Exercise goal: Once the images are removed, set down everything else in the listing below exactly.

Information shown:
**********
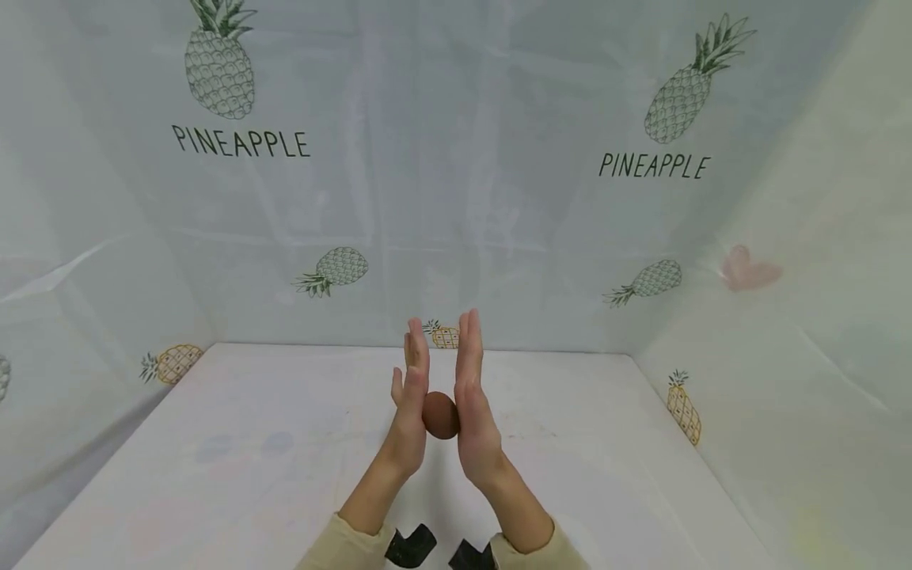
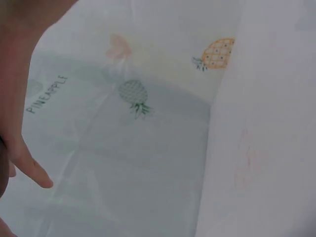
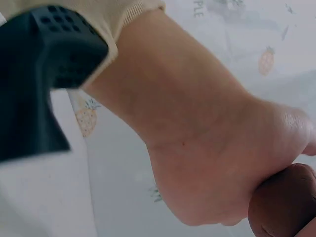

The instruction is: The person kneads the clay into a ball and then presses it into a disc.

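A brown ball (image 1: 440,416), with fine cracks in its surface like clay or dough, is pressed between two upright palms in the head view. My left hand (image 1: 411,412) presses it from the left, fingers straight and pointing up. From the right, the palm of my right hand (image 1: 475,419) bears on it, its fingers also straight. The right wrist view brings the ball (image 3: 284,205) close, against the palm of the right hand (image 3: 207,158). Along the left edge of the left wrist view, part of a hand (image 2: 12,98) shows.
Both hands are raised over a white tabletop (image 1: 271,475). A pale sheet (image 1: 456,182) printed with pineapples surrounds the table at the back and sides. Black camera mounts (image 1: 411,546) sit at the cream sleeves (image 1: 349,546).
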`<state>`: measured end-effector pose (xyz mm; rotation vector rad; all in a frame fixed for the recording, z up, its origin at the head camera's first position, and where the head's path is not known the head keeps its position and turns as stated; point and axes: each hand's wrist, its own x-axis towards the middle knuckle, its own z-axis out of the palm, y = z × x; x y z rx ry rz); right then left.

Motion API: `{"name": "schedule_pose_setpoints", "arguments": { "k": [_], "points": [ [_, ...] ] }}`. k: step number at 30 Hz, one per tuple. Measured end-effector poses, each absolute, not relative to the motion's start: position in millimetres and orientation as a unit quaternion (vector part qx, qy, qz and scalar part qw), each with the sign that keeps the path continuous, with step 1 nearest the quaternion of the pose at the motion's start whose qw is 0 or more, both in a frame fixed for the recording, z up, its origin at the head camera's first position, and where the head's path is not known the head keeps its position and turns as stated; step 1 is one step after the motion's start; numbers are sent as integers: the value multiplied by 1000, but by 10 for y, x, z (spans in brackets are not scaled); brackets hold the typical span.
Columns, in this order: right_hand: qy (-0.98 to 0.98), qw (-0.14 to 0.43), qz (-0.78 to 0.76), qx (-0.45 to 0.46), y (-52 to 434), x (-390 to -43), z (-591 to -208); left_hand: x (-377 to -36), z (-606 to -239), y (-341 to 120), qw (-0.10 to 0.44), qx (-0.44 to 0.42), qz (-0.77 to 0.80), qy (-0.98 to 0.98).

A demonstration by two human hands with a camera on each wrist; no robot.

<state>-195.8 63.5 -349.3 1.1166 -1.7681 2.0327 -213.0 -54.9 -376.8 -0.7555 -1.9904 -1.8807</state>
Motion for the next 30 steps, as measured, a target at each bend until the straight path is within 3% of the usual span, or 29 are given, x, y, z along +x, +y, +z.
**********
Result for this exercise:
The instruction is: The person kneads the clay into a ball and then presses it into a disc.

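A brown ball (image 1: 440,416), with fine cracks in its surface like clay or dough, is pressed between two upright palms in the head view. My left hand (image 1: 411,412) presses it from the left, fingers straight and pointing up. From the right, the palm of my right hand (image 1: 475,419) bears on it, its fingers also straight. The right wrist view brings the ball (image 3: 284,205) close, against the palm of the right hand (image 3: 207,158). Along the left edge of the left wrist view, part of a hand (image 2: 12,98) shows.
Both hands are raised over a white tabletop (image 1: 271,475). A pale sheet (image 1: 456,182) printed with pineapples surrounds the table at the back and sides. Black camera mounts (image 1: 411,546) sit at the cream sleeves (image 1: 349,546).
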`<state>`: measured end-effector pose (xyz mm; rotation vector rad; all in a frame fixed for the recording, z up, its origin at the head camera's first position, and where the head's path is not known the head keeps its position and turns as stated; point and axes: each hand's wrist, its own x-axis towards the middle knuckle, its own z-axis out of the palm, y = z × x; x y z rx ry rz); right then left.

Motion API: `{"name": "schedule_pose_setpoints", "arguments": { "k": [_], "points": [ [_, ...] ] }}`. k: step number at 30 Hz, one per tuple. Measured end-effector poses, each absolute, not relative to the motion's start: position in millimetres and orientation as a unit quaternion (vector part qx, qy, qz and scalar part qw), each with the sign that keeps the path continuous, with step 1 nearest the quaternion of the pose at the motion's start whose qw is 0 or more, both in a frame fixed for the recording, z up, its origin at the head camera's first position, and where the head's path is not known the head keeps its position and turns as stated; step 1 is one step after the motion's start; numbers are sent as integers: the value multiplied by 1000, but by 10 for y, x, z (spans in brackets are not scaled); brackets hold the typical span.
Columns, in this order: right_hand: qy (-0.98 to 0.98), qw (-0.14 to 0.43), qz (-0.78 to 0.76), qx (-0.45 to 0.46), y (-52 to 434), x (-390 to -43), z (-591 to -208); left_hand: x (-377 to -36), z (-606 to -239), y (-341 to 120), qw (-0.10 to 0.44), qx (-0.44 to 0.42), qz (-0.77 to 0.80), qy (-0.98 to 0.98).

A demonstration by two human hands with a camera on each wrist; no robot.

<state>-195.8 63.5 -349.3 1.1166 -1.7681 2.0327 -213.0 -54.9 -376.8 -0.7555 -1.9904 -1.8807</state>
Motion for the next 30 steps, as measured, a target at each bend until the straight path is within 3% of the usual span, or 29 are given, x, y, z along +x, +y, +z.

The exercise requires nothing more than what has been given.